Go through the data below and copy each line that includes "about".

====

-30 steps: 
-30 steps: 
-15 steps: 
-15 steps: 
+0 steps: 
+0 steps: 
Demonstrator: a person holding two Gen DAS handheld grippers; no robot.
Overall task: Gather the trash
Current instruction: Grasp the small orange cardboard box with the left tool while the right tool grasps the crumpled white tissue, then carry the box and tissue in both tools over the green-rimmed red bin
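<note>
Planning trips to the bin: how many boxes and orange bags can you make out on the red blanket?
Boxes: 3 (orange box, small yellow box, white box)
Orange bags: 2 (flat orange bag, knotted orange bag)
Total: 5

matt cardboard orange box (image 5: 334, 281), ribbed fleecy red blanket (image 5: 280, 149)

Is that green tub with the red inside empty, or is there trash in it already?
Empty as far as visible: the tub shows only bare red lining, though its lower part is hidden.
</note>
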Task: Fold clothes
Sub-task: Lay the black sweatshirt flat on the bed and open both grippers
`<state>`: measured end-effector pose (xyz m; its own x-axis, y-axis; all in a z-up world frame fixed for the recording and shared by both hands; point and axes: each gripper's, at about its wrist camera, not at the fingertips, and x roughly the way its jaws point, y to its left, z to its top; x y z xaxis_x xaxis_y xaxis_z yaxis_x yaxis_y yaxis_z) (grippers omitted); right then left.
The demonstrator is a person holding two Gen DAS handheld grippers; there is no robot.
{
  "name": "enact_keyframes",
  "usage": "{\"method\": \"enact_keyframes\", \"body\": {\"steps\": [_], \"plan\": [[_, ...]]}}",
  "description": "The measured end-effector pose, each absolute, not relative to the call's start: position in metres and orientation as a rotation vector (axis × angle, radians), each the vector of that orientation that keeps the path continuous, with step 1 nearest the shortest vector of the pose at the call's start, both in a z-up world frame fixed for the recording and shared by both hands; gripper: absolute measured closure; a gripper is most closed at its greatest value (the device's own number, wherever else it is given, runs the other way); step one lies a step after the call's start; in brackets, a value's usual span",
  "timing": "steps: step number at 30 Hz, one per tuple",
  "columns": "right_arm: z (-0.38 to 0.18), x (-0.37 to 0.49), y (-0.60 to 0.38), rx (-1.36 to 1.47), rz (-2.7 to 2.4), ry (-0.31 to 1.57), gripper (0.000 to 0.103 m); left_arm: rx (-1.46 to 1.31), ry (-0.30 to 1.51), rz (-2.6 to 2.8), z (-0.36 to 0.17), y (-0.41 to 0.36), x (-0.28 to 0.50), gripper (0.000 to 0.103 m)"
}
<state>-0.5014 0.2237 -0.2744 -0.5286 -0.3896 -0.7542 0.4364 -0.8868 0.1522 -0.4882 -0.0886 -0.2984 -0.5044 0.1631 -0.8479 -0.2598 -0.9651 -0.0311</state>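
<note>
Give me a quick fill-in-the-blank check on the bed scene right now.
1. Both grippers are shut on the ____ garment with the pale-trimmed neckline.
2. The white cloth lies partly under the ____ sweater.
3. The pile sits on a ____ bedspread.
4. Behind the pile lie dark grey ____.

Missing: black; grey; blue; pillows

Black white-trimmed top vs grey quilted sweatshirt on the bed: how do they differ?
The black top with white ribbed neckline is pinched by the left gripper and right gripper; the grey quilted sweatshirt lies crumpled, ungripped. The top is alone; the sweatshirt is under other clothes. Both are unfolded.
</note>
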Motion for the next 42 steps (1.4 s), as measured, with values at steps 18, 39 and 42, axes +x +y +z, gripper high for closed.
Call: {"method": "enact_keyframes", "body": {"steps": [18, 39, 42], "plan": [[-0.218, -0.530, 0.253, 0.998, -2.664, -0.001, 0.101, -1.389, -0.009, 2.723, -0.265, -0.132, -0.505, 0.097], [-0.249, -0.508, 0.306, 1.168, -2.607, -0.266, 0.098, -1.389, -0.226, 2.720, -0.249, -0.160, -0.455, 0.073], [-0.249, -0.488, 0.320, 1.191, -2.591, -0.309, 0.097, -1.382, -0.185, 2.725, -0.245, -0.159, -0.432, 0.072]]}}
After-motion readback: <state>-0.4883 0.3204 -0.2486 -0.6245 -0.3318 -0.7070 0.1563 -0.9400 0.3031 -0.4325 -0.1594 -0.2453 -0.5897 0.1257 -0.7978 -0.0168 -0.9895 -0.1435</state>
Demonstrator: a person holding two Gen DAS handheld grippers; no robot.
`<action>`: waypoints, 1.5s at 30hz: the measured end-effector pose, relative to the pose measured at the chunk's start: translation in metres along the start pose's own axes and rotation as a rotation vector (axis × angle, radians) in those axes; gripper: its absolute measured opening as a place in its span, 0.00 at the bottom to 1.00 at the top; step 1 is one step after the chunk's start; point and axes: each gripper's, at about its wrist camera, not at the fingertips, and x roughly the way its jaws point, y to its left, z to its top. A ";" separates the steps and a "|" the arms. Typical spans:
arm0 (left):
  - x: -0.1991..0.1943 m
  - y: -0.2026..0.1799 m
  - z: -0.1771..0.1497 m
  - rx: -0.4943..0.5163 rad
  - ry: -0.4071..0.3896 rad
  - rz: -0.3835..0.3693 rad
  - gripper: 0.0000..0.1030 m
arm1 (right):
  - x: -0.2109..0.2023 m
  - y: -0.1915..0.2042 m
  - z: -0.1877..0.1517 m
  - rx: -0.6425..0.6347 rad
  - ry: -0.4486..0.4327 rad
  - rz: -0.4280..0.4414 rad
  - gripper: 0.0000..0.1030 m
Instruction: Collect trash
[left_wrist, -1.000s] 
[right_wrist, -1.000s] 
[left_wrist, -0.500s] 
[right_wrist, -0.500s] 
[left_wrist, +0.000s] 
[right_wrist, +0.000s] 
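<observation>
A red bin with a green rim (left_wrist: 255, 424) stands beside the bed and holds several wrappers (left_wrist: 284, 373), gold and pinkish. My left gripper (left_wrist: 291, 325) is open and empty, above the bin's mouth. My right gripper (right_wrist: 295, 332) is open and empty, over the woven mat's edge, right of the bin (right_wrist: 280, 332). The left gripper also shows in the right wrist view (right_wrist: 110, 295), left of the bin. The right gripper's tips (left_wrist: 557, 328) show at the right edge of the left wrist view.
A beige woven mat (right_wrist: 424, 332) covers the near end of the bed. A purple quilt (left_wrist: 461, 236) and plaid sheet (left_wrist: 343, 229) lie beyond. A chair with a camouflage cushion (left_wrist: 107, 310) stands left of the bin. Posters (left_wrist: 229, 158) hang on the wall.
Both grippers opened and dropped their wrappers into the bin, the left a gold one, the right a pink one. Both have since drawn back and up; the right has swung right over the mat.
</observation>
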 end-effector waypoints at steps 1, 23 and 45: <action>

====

● ANSWER FOR THIS EXERCISE
`<state>`: measured end-effector pose (xyz m; its own x-axis, y-axis; all in a z-up world frame fixed for the recording and shared by both hands; point and axes: each gripper's, at about its wrist camera, not at the fingertips, and x roughly the way its jaws point, y to its left, z to its top; x y z xaxis_x xaxis_y xaxis_z yaxis_x yaxis_y yaxis_z) (grippers omitted); right then left.
`<action>`: waypoints, 1.5s at 30hz: the measured end-effector pose, relative to the pose measured at the chunk's start: translation in metres along the start pose's own axes and rotation as a rotation vector (axis × angle, radians) in those axes; gripper: its absolute measured opening as a place in its span, 0.00 at the bottom to 1.00 at the top; step 1 is one step after the chunk's start; point and axes: each gripper's, at about its wrist camera, not at the fingertips, and x roughly the way its jaws point, y to its left, z to its top. A ";" separates the steps and a "|" the arms. Typical spans:

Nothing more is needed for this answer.